Understanding the XML Structure#

We’ll work with a sample XML file (products.xml) representing a product catalog. Here’s its structure:

<!-- products.xml -->
<products>
    <product id="101" category="electronics">
        <name>Wireless Headphones</name>
        <price>199.99</price>
        <stock>50</stock>
        <last_updated>2023-01-15</last_updated>
    </product>
    <product id="102" category="clothing">
        <name>Cotton T-Shirt</name>
        <price>19.99</price>
        <stock>200</stock>
        <last_updated>2023-01-15</last_updated>
    </product>
    <product id="103" category="home">
        <name>Blender</name>
        <price>89.99</price>
        <stock>30</stock>
        <last_updated>2023-01-15</last_updated>
    </product>
</products>

Key components to note:

  • Root element: <products>.
  • Child elements: <product>, each with an id attribute (unique identifier) and category attribute.
  • Nested elements: <name>, <price>, <stock>, <last_updated> (these will be updated).

Preparing CSV Test Data#

We’ll use a CSV file (updates.csv) to store the changes we want to apply to the XML. Each row in the CSV specifies a product (via product_id) and new values for new_price and new_stock.

Here’s updates.csv:

product_id,new_price,new_stock
101,179.99,45
102,24.99,180
104,49.99,100
  • Goal: For each product in the CSV (matching product_id to XML’s id attribute), update price and stock elements in products.xml.

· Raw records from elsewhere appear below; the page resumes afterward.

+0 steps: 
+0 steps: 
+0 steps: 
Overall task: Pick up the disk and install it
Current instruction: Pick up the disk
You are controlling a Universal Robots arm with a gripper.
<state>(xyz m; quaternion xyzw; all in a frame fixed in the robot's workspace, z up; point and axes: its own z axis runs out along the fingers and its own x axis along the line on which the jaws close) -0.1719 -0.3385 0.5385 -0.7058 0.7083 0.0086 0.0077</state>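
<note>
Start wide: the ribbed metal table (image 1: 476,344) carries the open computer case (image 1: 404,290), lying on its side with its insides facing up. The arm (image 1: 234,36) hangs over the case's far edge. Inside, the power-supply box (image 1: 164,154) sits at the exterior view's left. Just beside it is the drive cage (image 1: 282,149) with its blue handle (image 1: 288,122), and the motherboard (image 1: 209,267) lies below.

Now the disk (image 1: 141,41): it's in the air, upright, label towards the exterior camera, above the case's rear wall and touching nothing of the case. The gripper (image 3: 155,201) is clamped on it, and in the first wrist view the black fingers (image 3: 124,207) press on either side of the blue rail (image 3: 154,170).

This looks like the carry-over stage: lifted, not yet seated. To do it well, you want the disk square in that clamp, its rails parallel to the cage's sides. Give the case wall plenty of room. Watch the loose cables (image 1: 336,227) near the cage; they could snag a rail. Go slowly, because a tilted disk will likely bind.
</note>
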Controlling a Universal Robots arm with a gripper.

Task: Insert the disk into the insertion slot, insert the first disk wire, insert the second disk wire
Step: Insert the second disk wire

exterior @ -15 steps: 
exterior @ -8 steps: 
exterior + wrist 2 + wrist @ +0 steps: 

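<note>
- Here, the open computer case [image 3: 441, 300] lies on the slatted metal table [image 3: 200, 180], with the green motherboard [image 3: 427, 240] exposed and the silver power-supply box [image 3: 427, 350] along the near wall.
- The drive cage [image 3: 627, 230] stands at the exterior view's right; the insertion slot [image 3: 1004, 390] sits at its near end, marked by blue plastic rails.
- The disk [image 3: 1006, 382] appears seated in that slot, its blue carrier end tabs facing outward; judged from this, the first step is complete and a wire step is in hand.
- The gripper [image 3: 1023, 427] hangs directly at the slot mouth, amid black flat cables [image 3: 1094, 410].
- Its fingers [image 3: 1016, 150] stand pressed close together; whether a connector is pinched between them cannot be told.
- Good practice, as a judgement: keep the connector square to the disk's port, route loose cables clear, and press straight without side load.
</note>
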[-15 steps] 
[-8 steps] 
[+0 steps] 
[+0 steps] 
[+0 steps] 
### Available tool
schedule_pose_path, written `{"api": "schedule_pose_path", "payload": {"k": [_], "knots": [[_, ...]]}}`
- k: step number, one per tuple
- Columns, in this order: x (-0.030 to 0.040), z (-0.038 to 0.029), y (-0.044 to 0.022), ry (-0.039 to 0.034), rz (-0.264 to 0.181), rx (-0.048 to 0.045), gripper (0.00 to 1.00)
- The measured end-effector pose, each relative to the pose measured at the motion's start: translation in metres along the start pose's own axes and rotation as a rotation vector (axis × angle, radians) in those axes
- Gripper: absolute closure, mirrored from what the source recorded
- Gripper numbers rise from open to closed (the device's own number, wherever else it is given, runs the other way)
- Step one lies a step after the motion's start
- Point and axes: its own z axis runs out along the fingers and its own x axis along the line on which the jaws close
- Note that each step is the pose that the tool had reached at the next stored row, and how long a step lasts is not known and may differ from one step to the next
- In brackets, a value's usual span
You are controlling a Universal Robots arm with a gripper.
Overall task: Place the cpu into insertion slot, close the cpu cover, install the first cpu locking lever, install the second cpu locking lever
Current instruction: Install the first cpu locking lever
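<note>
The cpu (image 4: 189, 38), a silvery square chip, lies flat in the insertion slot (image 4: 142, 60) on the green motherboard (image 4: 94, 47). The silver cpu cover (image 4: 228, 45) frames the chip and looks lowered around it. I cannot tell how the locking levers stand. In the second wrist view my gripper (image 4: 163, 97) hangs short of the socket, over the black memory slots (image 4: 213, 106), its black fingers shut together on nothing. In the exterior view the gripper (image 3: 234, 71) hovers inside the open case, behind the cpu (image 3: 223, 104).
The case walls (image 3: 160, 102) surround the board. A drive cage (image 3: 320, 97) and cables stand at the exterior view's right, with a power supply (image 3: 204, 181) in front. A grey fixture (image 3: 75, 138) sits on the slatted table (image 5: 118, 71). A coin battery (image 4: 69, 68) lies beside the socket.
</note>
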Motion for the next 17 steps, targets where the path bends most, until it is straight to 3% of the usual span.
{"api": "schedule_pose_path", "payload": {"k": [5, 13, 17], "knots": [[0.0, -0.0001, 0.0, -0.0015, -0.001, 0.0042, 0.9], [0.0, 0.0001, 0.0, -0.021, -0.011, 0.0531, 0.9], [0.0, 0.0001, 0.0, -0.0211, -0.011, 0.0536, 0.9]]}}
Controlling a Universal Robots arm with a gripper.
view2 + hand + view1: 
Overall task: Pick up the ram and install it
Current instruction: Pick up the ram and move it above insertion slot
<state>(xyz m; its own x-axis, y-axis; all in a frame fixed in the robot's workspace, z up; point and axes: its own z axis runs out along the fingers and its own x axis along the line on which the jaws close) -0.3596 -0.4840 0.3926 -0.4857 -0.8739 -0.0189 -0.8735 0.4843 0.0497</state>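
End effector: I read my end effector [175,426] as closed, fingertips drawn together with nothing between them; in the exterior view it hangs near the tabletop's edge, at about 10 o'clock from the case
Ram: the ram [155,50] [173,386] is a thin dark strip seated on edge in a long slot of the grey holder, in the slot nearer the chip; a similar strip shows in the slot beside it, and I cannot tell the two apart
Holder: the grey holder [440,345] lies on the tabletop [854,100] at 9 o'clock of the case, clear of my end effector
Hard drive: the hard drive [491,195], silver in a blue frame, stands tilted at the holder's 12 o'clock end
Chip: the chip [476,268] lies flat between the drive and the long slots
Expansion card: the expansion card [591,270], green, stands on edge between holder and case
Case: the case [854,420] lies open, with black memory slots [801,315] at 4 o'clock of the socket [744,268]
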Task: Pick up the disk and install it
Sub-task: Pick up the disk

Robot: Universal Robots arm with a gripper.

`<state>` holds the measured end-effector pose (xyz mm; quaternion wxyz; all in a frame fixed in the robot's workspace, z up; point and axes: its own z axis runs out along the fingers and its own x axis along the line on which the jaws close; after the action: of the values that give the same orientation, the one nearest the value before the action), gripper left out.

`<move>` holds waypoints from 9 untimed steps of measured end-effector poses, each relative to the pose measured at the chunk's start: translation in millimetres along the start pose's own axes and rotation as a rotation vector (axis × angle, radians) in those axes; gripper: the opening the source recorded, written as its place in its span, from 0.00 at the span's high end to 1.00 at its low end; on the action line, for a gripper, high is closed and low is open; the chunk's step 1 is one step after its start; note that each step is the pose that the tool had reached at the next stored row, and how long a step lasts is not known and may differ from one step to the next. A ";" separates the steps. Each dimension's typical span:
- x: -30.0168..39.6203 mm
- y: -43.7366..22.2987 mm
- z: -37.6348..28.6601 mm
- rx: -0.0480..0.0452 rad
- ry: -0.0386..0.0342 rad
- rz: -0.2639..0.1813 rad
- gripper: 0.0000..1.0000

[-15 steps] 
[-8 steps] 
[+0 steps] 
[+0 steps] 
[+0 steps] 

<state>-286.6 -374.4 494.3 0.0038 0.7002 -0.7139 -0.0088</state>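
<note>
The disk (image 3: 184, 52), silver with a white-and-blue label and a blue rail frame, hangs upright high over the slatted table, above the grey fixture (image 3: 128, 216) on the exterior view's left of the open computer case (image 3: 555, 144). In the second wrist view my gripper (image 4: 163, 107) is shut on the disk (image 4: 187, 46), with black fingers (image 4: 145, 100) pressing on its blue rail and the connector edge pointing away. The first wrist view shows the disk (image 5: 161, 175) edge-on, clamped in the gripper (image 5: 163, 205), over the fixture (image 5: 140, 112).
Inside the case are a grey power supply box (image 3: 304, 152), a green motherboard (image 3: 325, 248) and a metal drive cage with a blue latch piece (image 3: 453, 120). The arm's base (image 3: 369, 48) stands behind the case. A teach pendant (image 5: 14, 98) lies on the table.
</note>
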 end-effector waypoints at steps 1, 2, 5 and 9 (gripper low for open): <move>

Step 1: Import Required Libraries#

We’ll use two built-in Python libraries:

  • xml.etree.ElementTree: To parse, manipulate, and write XML.
  • csv: To read the CSV update data.

Import them at the start of your script:

import xml.etree.ElementTree as ET
import csv
from datetime import datetime  # For updating the 'last_updated' timestamp

Step 2: Parse the XML File#

First, load and parse the XML file into an ElementTree object. This gives us a hierarchical tree structure to work with.

# Parse the XML file
tree = ET.parse('products.xml')
root = tree.getroot()  # Get the root element (<products>)
 
# Verify parsing by printing the root tag
print(f"Root element: {root.tag}")  # Output: Root element: products
  • ET.parse('products.xml'): Loads the XML file into a ElementTree object.
  • root = tree.getroot(): Accesses the root element (<products>), which is the starting point for navigating the XML.

Step 3: Update Element Text#

Elements like <price> or <stock> have text content (e.g., 199.99). To update this, follow these steps:

Example: Update Price for a Specific Product#

Let’s manually update the price of the product with id="103" (Blender) from 89.99 to 79.99.

# Find the product with id="103"
product = root.find(".//product[@id='103']")  # XPath syntax to search for product by id
 
if product is not None:
    # Update the 'price' element's text
    price_element = product.find('price')
    price_element.text = "79.99"  # New price
    print(f"Updated price for product 103 to {price_element.text}")
else:
    print("Product 103 not found.")

Key Notes:#

  • root.find(".//product[@id='103']"): Uses XPath to search for a <product> element with id="103". The // means "search all descendants" of the root.
  • product.find('price'): Finds the first <price> child element of the product.
  • price_element.text = "79.99": Updates the text content of the <price> element.

Step 4: Update Attribute Values#

Attributes (e.g., category in <product id="101" category="electronics">) are stored in a dictionary-like attrib property of elements.

Example: Update Category Attribute#

Let’s update the category of product 102 (T-Shirt) from clothing to apparel.

# Find product with id="102"
product = root.find(".//product[@id='102']")
 
if product is not None:
    # Update the 'category' attribute
    product.attrib['category'] = 'apparel'
    print(f"Updated category for product 102 to {product.attrib['category']}")  # Output: apparel
else:
    print("Product 102 not found.")
  • product.attrib: A dictionary containing all attributes of the product element (e.g., {'id': '102', 'category': 'clothing'}).
  • product.attrib['category'] = 'apparel': Directly modifies the category attribute.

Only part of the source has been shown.